Likewise, we aren’t born and we don’t die, much like waves on the sea. They’re all just water, changing. I like the sense of interconnectedness of Buddhist teachings. It speaks to me because I was raised in the Christian tradition, which promises reward as an escape from the present moment. That’s no way to live.
The only problem with lay-person Buddhism is how a deepening appreciation of its most basic principles reveals the utter stupidity of most of what we do every day. Like sit at desks on sunny days, or worry about earning money at jobs that merely perpetuate distraction from things that really matter. Why do we choose to spend more time at work than with our kids, for instance? Really. I’m thinking a lot about that.
Today at work I proposed that we surprise the staff tomorrow by whisking them all away — in the middle of the day — in rented vans to play for an hour by the water at Mooney’s Bay. It would probably cost the company about $200 but be an enormous morale boost on one of the last warm days of the year. The idea was rejected.

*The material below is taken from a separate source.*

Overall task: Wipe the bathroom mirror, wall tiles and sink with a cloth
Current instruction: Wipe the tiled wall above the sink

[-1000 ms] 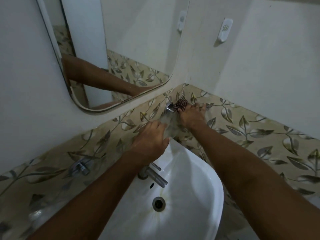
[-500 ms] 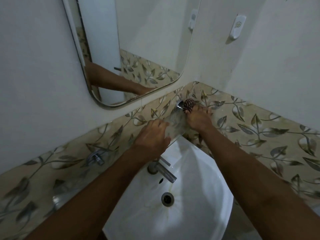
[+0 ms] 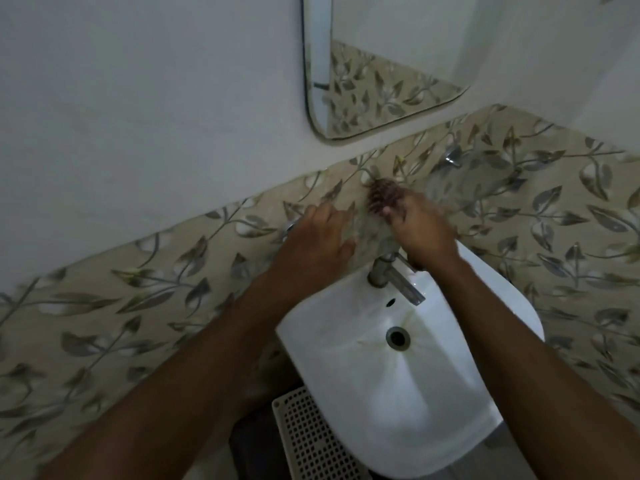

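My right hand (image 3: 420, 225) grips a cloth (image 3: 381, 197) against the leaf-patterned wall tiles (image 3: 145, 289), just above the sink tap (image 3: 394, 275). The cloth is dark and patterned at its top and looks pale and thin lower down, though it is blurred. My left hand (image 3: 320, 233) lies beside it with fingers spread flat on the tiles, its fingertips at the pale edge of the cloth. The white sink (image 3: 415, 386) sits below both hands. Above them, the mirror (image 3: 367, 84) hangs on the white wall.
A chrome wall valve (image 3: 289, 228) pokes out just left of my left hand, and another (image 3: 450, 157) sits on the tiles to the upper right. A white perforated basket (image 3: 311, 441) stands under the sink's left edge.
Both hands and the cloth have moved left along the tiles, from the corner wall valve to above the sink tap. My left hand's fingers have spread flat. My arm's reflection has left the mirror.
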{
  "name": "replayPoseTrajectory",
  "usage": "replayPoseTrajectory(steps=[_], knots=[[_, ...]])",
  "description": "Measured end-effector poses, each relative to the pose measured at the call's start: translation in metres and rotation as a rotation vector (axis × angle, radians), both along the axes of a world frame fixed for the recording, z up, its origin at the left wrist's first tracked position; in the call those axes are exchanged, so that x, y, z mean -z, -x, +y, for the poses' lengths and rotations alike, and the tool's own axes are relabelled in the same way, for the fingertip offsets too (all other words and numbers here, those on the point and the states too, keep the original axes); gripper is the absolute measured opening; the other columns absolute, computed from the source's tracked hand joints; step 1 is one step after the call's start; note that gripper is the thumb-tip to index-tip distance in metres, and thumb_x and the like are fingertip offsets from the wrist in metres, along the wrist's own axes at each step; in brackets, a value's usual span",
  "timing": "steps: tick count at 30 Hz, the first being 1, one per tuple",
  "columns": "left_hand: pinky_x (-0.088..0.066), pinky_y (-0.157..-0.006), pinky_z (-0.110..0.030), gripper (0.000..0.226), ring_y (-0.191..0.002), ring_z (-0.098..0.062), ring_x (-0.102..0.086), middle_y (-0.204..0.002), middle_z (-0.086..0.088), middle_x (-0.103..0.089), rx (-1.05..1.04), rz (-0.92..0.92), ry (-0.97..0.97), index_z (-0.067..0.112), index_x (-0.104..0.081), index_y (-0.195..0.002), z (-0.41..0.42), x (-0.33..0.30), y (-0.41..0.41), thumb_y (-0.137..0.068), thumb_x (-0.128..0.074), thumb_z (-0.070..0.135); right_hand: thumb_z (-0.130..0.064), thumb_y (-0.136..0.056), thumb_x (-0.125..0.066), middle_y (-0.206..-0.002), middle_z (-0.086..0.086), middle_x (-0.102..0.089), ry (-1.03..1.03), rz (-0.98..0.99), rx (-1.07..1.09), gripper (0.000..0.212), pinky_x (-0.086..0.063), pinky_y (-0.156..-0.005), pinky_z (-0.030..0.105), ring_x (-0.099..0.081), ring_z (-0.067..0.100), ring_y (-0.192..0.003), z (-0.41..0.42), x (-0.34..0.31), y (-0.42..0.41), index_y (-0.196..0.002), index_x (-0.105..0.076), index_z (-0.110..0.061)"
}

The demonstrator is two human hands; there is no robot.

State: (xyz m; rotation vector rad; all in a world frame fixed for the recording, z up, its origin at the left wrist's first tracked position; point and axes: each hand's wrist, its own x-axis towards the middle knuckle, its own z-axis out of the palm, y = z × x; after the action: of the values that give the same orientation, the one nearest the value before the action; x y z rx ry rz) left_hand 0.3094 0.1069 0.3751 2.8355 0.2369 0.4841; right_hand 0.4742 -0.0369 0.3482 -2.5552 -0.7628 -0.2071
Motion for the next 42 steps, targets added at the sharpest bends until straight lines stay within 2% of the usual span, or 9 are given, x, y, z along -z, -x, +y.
replayPoseTrajectory(steps=[2,7,11,14,17,20,28,35,42], knots=[[-0.049,-0.09,-0.045,0.05,-0.108,-0.032,-0.053,-0.114,-0.013,-0.059,-0.022,-0.019,0.025,0.011,-0.06,-0.126,0.007,0.002,0.014,-0.089,-0.044,0.041,-0.055,-0.095,-0.041,-0.128,0.022,-0.059,-0.006,0.042,0.099,0.061,-0.044,-0.101,0.047,-0.054,0.041,-0.119,0.002,-0.003,-0.009,-0.133,-0.051,-0.008],[-0.044,-0.091,-0.042,0.052,-0.106,-0.031,-0.053,-0.114,-0.013,-0.06,-0.032,-0.076,0.025,0.011,-0.06,-0.126,0.015,0.007,0.042,-0.092,-0.039,0.043,-0.041,-0.1,-0.049,-0.129,0.02,-0.059,-0.009,-0.047,0.06,0.049,-0.041,-0.102,0.046,-0.054,0.038,-0.118,0.018,-0.006,0.05,-0.133,-0.051,-0.005],[-0.046,-0.089,-0.045,0.049,-0.101,-0.031,-0.053,-0.111,-0.013,-0.06,-0.062,-0.069,0.016,0.008,-0.06,-0.123,0.016,0.011,0.057,-0.099,-0.037,0.044,-0.041,-0.102,-0.04,-0.122,0.014,-0.063,-0.007,-0.181,-0.151,0.045,-0.043,-0.1,0.044,-0.058,0.032,-0.113,0.036,0.006,0.122,-0.128,-0.056,-0.009],[-0.046,-0.086,-0.044,0.048,-0.098,-0.031,-0.053,-0.107,-0.014,-0.06,-0.069,-0.095,0.022,0.007,-0.06,-0.119,0.02,0.012,0.073,-0.103,-0.036,0.046,-0.051,-0.099,-0.04,-0.122,0.01,-0.065,-0.115,-0.048,-0.261,0.05,-0.046,-0.099,0.044,-0.059,0.029,-0.112,0.029,0.005,0.127,-0.128,-0.059,-0.015],[-0.045,-0.091,-0.045,0.05,-0.107,-0.032,-0.053,-0.115,-0.013,-0.06,-0.089,-0.097,0.026,0.01,-0.06,-0.124,0.03,0.012,0.091,-0.101,-0.037,0.048,-0.044,-0.098,-0.052,-0.124,0.015,-0.061,-0.162,0.047,-0.058,0.044,-0.046,-0.097,0.045,-0.055,0.035,-0.115,0.021,0.0,0.103,-0.129,-0.057,-0.012],[-0.044,-0.095,-0.041,0.05,-0.111,-0.028,-0.051,-0.12,-0.009,-0.058,-0.133,-0.117,0.07,0.014,-0.059,-0.126,0.038,0.013,0.109,-0.098,-0.037,0.049,-0.036,-0.099,-0.054,-0.126,0.02,-0.06,-0.093,-0.023,0.088,0.045,-0.041,-0.103,0.047,-0.052,0.04,-0.119,0.032,-0.005,0.106,-0.131,-0.054,-0.004],[-0.043,-0.092,-0.042,0.055,-0.109,-0.029,-0.05,-0.115,-0.011,-0.057,-0.153,-0.073,0.049,0.011,-0.057,-0.128,0.044,0.018,0.14,-0.097,-0.033,0.05,-0.053,-0.098,-0.033,-0.141,0.011,-0.057,-0.026,-0.085,-0.224,0.061,-0.04,-0.11,0.048,-0.052,0.03,-0.13,0.066,0.012,0.175,-0.142,-0.048,-0.014],[-0.044,-0.095,-0.044,0.048,-0.114,-0.028,-0.048,-0.119,-0.011,-0.055,-0.161,-0.056,0.089,0.012,-0.056,-0.13,0.044,0.013,0.151,-0.097,-0.042,0.044,-0.042,-0.099,-0.049,-0.134,0.017,-0.059,-0.06,-0.041,0.058,0.054,-0.041,-0.105,0.046,-0.052,0.036,-0.124,0.048,0.002,0.13,-0.14,-0.049,-0.007],[-0.045,-0.08,-0.046,0.017,-0.094,-0.03,-0.051,-0.101,-0.013,-0.057,-0.106,-0.155,0.043,0.007,-0.058,-0.103,0.034,0.013,0.145,-0.094,-0.05,0.019,-0.044,-0.101,-0.032,-0.139,0.012,-0.058,-0.04,-0.129,-0.16,0.056,-0.038,-0.111,0.047,-0.052,0.03,-0.129,0.076,0.009,0.212,-0.141,-0.049,-0.009]])
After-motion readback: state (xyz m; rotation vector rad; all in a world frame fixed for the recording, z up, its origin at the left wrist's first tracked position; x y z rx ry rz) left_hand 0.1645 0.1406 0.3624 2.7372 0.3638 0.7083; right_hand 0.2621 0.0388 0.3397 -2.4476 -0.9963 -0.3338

An anecdote from this little meditation book has stuck with me: Two astronauts on a mission to the moon realize that a mechanical failure has left them with only two days of air — not enough to get back to Earth. No rescue mission is possible. As they sit in their little landing craft, gazing at the Earth, one observes that absolute bliss would be possible by just being on Earth, able to feel the warmth of the sun, to play with children, sit in the grass. Why do we need any more than that?
Get outside tomorrow, if you can.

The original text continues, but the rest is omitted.